> _INFORMATION SUPPLIED_

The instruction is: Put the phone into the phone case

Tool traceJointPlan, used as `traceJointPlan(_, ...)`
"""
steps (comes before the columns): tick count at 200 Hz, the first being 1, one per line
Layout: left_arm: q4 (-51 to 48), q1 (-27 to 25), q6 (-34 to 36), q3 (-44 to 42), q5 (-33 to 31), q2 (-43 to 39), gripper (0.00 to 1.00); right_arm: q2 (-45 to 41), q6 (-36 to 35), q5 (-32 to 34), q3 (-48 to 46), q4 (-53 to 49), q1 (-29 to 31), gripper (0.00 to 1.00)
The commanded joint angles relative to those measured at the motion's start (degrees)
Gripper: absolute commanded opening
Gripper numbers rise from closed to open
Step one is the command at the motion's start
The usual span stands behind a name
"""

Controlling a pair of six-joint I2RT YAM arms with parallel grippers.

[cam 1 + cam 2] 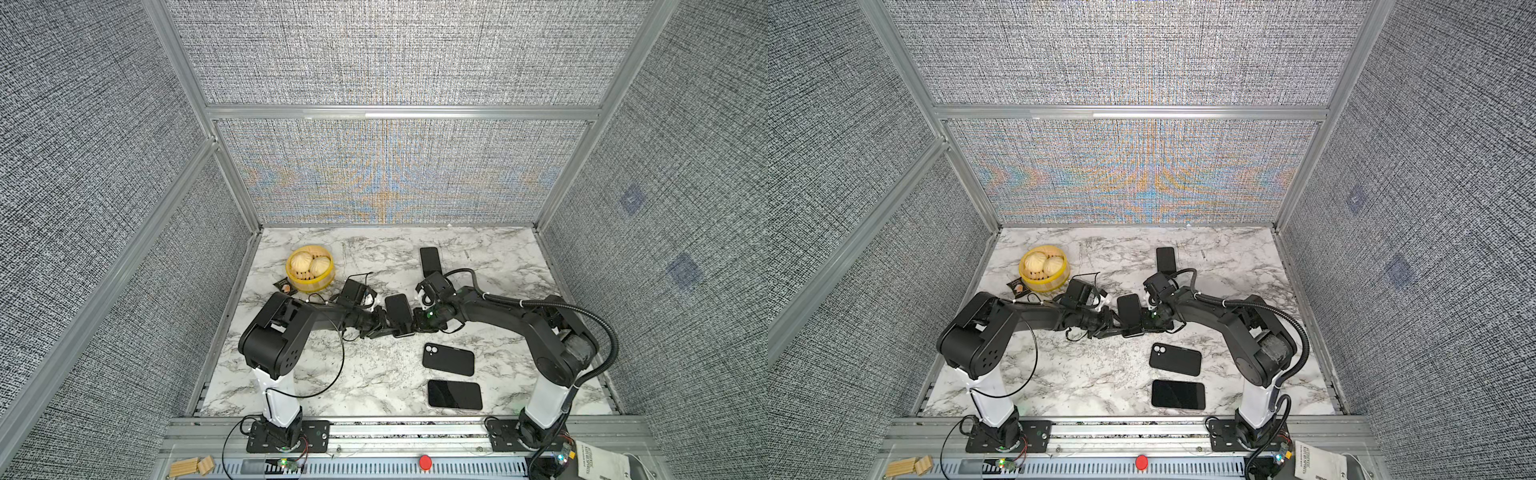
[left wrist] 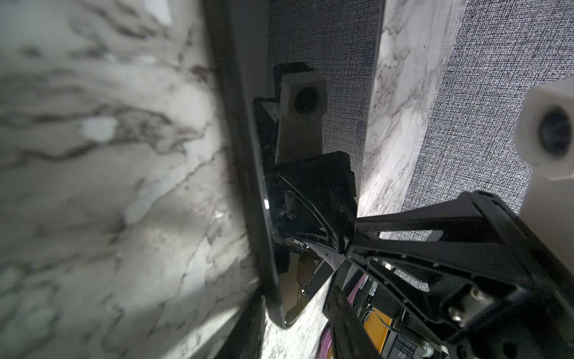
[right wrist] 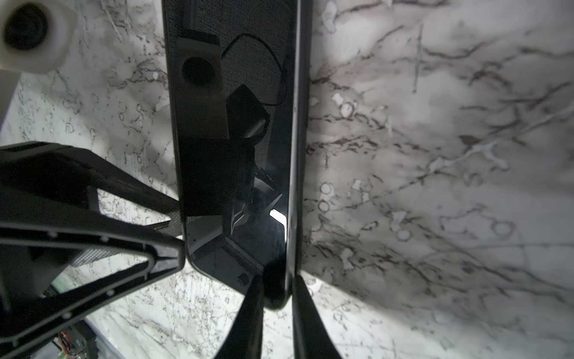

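Phone [image 3: 233, 140] clamped by right gripper [image 3: 279, 298] fingers beyond the phone case [image 1: 449, 359], left gripper [image 2: 292, 310] fingers' hold undetermined; recommend confirming grip before squaring over it.

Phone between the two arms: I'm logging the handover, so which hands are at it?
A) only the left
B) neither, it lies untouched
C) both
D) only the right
C: in both top views the left hand and right hand meet at the near end of the phone, and the right wrist view shows fingers either side of its edge.
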Motion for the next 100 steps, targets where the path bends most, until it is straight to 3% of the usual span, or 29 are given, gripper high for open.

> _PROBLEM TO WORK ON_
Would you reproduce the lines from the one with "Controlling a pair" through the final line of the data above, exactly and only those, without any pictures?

> _SOLUTION_
Controlling a pair of six-joint I2RT YAM arms with parallel grippers.

[cam 1 + cam 2] 
[left wrist] 
[right wrist] 

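Phone [image 3: 233, 140] clamped by right gripper [image 3: 279, 298] fingers beyond the phone case [image 1: 449, 359], left gripper [image 2: 292, 310] fingers' hold undetermined; recommend confirming grip before squaring over it.

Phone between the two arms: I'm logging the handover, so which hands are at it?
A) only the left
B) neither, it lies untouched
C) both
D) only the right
C: in both top views the left hand and right hand meet at the near end of the phone, and the right wrist view shows fingers either side of its edge.
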Motion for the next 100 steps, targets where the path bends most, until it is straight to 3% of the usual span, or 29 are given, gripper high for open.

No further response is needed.